_What is required:_ Go through the data line by line. Copy each one holding the string "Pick".

[Stored data]
[Start of section]

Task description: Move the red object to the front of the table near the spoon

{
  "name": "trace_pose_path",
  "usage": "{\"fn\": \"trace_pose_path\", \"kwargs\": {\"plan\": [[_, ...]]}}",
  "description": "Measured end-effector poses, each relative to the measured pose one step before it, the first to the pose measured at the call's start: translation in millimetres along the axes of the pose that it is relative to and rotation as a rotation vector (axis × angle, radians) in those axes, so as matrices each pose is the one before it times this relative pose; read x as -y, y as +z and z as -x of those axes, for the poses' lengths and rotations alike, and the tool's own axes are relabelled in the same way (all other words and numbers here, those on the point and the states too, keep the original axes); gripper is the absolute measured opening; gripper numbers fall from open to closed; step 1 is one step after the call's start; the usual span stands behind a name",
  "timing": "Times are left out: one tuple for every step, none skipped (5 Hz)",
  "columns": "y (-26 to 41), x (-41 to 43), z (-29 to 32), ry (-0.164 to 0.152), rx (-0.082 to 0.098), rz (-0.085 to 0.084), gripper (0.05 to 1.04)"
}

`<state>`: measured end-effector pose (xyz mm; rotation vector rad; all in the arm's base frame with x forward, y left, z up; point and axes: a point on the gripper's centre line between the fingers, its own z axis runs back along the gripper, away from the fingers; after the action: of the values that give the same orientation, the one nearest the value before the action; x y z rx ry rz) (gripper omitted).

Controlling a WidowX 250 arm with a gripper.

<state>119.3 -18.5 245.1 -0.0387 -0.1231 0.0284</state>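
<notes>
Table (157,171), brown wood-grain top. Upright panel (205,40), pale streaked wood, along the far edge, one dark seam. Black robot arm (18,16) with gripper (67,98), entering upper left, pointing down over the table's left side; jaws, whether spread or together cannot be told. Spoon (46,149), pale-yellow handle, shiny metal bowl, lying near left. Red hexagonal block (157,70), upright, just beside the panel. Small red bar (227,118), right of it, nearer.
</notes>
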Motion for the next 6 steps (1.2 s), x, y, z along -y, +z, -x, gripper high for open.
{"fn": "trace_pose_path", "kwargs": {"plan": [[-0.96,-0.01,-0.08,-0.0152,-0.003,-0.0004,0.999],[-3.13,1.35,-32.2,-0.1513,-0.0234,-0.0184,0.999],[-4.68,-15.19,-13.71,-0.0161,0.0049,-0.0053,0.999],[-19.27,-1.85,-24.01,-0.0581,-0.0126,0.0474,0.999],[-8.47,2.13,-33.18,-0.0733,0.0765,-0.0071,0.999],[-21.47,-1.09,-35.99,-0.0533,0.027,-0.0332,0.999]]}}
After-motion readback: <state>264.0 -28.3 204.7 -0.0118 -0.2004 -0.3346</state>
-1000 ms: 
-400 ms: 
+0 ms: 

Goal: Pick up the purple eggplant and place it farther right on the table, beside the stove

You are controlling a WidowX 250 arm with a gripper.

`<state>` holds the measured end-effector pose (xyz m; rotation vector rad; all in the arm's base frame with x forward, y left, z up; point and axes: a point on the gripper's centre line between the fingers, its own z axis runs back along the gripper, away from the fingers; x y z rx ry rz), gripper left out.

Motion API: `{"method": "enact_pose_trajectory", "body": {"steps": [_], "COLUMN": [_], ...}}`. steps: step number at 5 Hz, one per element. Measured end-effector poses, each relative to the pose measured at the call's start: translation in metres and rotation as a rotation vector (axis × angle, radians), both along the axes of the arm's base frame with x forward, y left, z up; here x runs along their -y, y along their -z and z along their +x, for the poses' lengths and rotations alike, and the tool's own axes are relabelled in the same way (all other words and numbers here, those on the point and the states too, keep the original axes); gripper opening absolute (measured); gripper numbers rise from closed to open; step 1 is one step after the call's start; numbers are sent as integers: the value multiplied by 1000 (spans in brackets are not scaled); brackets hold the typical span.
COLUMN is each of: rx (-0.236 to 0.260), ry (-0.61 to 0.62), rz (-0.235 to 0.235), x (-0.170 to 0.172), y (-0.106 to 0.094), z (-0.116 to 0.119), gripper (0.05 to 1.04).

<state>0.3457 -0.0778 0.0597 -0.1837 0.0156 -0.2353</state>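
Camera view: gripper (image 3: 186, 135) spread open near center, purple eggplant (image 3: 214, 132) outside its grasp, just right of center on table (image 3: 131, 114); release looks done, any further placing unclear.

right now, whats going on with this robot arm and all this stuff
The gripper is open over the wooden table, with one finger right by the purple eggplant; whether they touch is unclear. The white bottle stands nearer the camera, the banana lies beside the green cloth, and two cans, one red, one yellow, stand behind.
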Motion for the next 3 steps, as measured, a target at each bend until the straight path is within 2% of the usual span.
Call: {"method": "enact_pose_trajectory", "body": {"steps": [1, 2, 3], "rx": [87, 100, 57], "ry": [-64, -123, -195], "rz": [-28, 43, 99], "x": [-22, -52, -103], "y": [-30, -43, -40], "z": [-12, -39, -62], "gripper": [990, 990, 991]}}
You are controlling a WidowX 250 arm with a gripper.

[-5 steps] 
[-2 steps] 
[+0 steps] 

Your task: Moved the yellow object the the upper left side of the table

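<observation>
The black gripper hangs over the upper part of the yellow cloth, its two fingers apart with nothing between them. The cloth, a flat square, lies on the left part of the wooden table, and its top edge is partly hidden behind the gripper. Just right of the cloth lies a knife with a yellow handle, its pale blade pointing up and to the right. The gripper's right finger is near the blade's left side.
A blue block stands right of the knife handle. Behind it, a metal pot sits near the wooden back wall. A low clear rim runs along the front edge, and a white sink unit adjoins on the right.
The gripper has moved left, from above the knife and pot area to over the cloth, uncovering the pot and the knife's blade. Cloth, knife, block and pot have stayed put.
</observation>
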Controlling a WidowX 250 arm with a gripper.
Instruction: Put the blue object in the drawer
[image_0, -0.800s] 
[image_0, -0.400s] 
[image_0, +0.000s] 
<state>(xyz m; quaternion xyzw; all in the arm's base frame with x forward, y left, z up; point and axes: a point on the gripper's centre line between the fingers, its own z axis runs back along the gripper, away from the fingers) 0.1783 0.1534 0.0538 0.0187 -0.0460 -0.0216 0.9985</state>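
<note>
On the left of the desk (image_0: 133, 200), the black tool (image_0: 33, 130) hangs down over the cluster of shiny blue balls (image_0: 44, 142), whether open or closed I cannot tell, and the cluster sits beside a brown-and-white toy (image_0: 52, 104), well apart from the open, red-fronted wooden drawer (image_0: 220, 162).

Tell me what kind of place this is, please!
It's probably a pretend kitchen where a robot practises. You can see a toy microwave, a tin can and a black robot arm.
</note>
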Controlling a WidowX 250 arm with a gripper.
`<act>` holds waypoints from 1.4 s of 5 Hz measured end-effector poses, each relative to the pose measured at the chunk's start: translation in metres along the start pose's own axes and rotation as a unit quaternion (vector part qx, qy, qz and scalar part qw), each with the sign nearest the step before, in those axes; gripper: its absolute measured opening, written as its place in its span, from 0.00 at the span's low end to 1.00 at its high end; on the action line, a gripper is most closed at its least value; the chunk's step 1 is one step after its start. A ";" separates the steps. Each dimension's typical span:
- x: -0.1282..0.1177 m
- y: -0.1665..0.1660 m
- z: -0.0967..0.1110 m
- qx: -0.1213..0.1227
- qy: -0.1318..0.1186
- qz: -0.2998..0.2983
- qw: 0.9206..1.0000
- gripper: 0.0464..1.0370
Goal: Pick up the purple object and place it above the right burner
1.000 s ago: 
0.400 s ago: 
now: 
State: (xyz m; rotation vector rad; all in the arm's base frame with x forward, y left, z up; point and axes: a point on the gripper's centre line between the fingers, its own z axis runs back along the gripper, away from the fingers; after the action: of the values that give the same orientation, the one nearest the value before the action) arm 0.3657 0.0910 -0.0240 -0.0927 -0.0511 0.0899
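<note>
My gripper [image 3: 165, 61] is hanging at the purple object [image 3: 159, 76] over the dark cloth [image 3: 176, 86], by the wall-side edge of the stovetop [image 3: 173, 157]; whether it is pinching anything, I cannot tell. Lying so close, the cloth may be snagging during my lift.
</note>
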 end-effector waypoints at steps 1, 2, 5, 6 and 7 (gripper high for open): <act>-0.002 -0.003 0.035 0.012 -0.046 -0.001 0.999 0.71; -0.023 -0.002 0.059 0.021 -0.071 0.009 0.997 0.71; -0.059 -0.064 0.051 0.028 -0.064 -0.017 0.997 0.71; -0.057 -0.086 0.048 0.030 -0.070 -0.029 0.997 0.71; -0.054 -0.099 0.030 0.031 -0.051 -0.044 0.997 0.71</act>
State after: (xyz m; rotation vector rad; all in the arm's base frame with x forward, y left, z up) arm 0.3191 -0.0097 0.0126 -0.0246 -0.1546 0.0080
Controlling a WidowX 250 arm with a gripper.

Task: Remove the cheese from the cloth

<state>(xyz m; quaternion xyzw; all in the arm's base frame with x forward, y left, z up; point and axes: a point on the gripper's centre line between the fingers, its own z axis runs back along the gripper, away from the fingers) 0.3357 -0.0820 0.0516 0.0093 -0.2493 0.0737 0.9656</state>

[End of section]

_Task solution:_
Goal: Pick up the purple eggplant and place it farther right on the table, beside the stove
Goal: Pick up the purple object and place it above the right burner

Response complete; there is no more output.